A work with all the hallmarks of Handke's thematic and stylistic concerns over language and awareness and the ways in which an individual's consciousness and self-identity were shaped by society and its accepted conventions, Kaspar was seen by many as a brilliant and original tour de force. Some, however, found it boring and pretentious, criticisms that often accompanied his works when they first appeared.
In January 1969 Handke's play My Foot My Tutor opened at the Frankfurt Theater. The work astounded critics by daring to present characters who would say nothing for the entire length of the performance. Later My Foot My Tutor would be compared to Sam Beckett's Play Without Words.
In the spring of 1969 Handke's first collection of short prose poems, The Inner World of the Outer World of the Inner World, was published, followed several months later by the premiere of his play The Ride over Lake Constancein Berlin and the publication of his third novel, The Goalkeeper's Anxiety at a Penalty Kick. The story of a deeply confused, inarticulate young man who commits a senseless murder, The Goalkeeper's Anxiety at a Penalty Kick deals with the same themes of loneliness, alienation, violence, and social hypocrisy that haunt almost all of Handke's works, including his later novels, Short Letter, Long Farewell (1972) and The Left-Handed Woman (1978).

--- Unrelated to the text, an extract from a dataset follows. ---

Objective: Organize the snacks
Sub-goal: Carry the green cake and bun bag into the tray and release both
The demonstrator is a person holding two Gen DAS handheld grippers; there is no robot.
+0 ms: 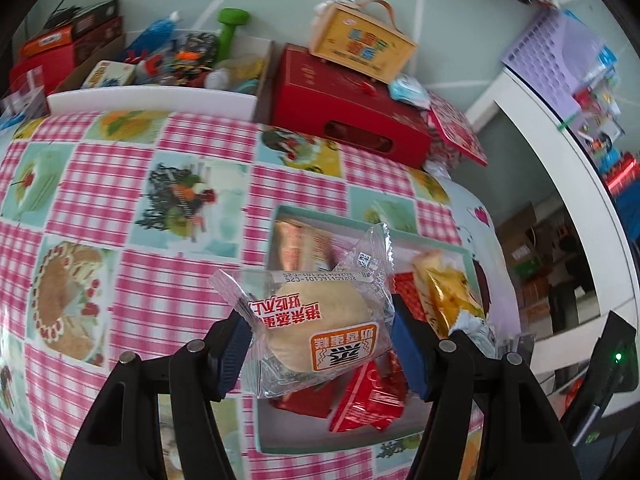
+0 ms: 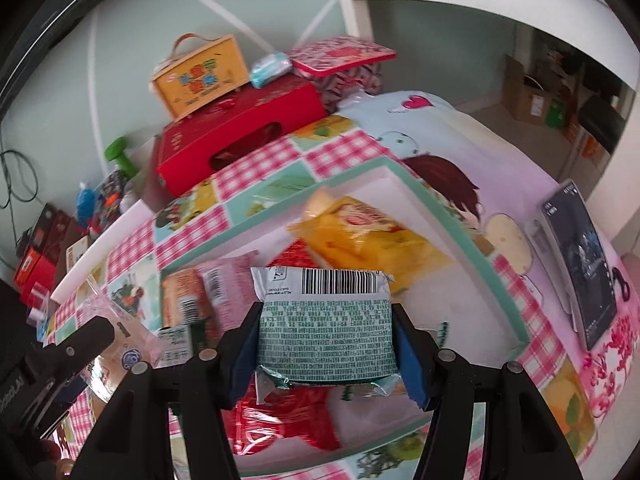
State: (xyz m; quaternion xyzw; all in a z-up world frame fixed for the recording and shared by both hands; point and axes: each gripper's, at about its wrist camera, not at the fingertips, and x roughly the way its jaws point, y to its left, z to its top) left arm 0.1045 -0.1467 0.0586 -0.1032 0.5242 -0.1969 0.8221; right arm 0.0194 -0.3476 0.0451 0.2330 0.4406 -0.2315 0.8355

However, in 1974 Handke's style became much more personal and intimate when he wrote A Sorrow Beyond Dreams: A Life Story, a work that recorded with deep sensitivity and insight the events of his mother's life leading to her eventual suicide.
In the years to follow, Handke's work seemed to have mellowed somewhat. His later works included Slow Home-coming (1985), Across (1987), Repetion (1988), and The Afternoon of a Writer (1989). In 1996 A Winter Journey to the Danube, Sava, Morava, and Drina Rivers: Or Justice for Serbia was released. With this publication, Handke maintained that the international media had been unfair to Serbia in the Balkwan civil war. He charged a German newspaper with writing "the poison that never heals, the poison of words." (World Press Review, July 1996), while calling the war-torn Serbia "an orphaned, abandoned child."
Excellent sources of commentary for a more critical perspective on Handke's work were Guenter Heintz, Peter Handke (1971); Nicholas Hern, Peter Handke (1972); and Nicholas Hern, Peter Handke: Theater and Anti-Theater (1971). Further discussion can be found in Elizabeth Boa and J. H. Reid, Critical Strategies: German Fiction in the Twentieth Century (1972); Henning Rischbieter, Peter Handke (1972); Siegfried Mandel, Group 47 (1973); Frederick Ungar, editor, Handbook of Austrian Literature (1973); Henning Falkenstein, Peter Handke (1974); and Richard Gilman, The Making of Modern Drama (1974).